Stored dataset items
#####

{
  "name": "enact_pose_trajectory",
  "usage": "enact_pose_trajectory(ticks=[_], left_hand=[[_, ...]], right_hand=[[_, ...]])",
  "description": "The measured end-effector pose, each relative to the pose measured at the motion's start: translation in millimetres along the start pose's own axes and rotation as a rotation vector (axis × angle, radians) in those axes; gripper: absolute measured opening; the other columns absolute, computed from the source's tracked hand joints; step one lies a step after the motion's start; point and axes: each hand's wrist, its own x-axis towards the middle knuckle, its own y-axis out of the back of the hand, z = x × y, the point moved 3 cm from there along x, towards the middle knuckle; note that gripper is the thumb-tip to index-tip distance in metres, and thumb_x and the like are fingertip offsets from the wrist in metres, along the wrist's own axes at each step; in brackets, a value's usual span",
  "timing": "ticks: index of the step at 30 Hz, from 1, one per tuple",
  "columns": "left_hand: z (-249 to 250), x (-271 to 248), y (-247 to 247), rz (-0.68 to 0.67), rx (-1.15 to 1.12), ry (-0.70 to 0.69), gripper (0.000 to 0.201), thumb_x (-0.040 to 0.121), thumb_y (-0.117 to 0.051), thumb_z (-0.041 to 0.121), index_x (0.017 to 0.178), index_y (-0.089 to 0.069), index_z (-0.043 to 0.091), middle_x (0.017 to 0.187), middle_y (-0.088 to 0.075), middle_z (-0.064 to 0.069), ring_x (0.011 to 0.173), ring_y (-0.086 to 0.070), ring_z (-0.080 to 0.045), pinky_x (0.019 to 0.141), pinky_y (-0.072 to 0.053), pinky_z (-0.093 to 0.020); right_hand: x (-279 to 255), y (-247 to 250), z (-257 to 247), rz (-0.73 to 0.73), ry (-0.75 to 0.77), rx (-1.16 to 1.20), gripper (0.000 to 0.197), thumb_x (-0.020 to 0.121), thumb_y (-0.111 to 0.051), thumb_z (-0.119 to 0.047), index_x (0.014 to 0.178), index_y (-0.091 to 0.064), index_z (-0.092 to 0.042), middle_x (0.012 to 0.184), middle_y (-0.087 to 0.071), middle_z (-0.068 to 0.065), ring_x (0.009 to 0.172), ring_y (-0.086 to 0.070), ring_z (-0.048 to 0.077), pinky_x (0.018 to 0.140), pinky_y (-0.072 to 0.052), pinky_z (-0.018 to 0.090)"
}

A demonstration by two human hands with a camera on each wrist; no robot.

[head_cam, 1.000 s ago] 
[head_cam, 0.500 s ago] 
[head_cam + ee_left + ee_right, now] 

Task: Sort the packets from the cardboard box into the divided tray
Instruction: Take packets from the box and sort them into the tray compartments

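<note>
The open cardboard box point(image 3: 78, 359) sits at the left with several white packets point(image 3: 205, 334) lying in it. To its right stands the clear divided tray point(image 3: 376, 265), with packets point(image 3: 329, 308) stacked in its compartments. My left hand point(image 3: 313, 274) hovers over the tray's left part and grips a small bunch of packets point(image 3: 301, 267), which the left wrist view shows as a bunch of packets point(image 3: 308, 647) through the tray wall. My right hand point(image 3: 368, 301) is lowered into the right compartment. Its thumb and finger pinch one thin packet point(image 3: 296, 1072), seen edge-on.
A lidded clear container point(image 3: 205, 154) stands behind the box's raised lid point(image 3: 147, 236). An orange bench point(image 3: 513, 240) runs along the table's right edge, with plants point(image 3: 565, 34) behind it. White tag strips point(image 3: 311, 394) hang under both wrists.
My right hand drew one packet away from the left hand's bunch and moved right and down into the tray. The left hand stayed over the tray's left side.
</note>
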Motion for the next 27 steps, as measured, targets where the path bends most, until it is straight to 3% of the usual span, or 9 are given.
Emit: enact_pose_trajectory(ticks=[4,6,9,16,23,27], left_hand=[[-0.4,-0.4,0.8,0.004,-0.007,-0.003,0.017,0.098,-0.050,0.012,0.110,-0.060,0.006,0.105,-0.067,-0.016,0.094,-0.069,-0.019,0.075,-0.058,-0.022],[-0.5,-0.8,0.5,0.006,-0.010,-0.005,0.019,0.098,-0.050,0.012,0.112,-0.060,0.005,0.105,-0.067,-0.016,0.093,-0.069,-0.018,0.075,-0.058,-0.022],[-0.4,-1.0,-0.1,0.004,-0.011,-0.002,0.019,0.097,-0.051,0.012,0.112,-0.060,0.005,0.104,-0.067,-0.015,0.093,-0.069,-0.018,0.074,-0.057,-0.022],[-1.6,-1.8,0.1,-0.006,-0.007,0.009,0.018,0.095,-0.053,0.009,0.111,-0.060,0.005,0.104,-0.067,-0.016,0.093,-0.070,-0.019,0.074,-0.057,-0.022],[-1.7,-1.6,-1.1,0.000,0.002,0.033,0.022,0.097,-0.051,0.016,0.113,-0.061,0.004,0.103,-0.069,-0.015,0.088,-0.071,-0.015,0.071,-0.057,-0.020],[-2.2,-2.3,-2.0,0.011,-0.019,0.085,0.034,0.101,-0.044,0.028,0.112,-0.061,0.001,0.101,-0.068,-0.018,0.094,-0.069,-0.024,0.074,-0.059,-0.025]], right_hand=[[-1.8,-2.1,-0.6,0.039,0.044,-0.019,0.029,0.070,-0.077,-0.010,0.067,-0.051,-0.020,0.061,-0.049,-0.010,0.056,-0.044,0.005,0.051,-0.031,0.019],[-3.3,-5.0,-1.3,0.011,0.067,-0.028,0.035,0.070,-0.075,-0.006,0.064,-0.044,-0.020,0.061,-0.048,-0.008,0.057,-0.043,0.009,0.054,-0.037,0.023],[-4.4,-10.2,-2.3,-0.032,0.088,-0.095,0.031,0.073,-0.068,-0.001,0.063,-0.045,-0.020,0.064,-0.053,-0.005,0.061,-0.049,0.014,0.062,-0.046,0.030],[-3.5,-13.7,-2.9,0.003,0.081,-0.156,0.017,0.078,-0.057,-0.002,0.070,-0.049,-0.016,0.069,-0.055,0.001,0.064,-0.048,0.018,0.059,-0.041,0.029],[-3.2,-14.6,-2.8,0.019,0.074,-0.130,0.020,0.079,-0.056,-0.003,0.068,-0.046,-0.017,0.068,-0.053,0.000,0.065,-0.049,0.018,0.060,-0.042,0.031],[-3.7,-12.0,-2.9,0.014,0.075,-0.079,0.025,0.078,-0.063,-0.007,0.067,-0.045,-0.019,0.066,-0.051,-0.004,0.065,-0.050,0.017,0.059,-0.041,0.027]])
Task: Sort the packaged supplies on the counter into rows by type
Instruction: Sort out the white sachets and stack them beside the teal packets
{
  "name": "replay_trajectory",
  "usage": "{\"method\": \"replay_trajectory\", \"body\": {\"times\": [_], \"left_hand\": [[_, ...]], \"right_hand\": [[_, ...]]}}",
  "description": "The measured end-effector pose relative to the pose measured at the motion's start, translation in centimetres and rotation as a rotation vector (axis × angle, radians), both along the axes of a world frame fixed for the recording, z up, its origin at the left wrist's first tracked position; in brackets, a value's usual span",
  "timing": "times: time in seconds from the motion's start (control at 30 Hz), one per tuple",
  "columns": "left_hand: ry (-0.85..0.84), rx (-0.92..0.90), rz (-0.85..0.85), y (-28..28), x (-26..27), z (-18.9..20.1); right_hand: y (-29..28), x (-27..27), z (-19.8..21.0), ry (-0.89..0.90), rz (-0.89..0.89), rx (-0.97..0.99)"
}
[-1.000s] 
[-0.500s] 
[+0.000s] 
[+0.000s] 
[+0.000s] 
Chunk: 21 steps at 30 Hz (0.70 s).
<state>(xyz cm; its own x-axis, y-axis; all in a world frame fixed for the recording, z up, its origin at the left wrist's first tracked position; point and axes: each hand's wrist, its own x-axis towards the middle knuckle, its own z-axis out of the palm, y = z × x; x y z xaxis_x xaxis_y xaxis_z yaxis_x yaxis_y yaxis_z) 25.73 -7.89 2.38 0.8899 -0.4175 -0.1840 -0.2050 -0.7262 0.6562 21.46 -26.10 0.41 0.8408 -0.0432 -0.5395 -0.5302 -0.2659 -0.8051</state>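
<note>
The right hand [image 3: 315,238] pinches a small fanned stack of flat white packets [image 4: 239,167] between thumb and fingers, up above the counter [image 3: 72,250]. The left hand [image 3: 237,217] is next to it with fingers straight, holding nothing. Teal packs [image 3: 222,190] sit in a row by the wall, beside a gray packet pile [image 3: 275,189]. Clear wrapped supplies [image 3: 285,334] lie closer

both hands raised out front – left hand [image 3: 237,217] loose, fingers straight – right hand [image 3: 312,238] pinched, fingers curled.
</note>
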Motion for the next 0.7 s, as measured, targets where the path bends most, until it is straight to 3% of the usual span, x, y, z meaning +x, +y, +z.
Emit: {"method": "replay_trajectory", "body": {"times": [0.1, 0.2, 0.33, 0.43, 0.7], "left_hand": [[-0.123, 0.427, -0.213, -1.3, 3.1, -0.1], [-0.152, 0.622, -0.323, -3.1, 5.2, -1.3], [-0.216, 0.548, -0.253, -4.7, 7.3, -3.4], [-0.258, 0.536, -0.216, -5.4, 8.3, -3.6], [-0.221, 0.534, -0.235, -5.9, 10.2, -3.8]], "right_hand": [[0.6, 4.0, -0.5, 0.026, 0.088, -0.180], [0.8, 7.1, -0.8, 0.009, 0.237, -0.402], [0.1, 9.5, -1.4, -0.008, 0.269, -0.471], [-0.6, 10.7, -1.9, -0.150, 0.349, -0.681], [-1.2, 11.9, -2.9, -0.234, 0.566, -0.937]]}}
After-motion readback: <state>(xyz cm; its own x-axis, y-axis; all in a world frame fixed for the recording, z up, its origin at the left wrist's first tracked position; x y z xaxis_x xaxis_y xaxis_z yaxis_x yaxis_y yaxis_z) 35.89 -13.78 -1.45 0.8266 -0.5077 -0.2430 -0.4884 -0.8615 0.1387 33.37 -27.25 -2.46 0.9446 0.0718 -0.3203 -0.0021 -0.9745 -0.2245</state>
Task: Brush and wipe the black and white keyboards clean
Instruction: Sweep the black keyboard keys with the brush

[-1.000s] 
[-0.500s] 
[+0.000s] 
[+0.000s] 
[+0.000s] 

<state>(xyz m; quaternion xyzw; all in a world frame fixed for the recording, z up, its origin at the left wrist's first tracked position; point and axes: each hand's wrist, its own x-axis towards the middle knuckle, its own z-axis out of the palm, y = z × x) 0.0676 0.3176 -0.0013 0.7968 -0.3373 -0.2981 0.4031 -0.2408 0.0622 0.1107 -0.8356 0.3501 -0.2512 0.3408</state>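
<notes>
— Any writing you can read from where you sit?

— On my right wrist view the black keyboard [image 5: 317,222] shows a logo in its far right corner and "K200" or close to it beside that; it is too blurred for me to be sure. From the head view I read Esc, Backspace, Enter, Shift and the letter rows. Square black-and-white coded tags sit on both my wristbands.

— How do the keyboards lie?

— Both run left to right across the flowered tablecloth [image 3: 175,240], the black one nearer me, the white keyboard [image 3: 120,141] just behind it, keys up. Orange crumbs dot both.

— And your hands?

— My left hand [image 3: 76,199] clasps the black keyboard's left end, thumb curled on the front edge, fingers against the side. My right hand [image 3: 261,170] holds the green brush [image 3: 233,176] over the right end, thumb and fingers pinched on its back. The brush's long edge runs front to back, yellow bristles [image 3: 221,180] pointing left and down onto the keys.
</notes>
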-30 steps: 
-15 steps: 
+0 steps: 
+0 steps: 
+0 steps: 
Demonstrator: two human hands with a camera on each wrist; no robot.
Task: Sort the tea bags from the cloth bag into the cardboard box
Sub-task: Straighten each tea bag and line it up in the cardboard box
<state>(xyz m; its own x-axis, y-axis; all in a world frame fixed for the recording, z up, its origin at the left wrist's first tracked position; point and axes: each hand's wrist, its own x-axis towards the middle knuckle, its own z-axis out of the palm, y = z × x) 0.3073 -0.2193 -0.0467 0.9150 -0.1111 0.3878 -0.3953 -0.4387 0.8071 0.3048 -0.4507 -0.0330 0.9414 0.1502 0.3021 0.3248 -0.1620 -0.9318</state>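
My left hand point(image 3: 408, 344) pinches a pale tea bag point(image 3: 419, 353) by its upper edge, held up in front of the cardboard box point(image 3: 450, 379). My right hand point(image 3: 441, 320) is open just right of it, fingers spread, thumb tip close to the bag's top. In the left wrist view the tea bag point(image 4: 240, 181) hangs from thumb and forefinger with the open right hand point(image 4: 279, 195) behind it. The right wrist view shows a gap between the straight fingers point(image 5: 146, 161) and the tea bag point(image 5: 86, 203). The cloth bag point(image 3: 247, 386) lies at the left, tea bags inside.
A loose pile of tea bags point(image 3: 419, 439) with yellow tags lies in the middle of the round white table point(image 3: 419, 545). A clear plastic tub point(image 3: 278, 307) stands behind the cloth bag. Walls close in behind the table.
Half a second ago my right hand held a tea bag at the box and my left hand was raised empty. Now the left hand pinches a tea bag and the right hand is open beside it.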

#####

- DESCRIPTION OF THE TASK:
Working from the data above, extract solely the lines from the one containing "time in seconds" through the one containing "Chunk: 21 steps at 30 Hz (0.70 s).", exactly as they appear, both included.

- ANSWER TO THE PROBLEM:
  "timing": "times: time in seconds from the motion's start (control at 30 Hz), one per tuple",
  "columns": "left_hand: ry (-0.85..0.84), rx (-0.92..0.90), rz (-0.85..0.85), y (-28..28), x (-26..27), z (-18.9..20.1); right_hand: y (-29..28), x (-27..27), z (-19.8..21.0), ry (-0.89..0.90), rz (-0.89..0.89), rx (-0.97..0.99)"
}
[-1.000s] 
[-0.500s] 
[+0.000s] 
[+0.000s] 
[+0.000s] 
Chunk: 21 steps at 30 Hz (0.70 s).

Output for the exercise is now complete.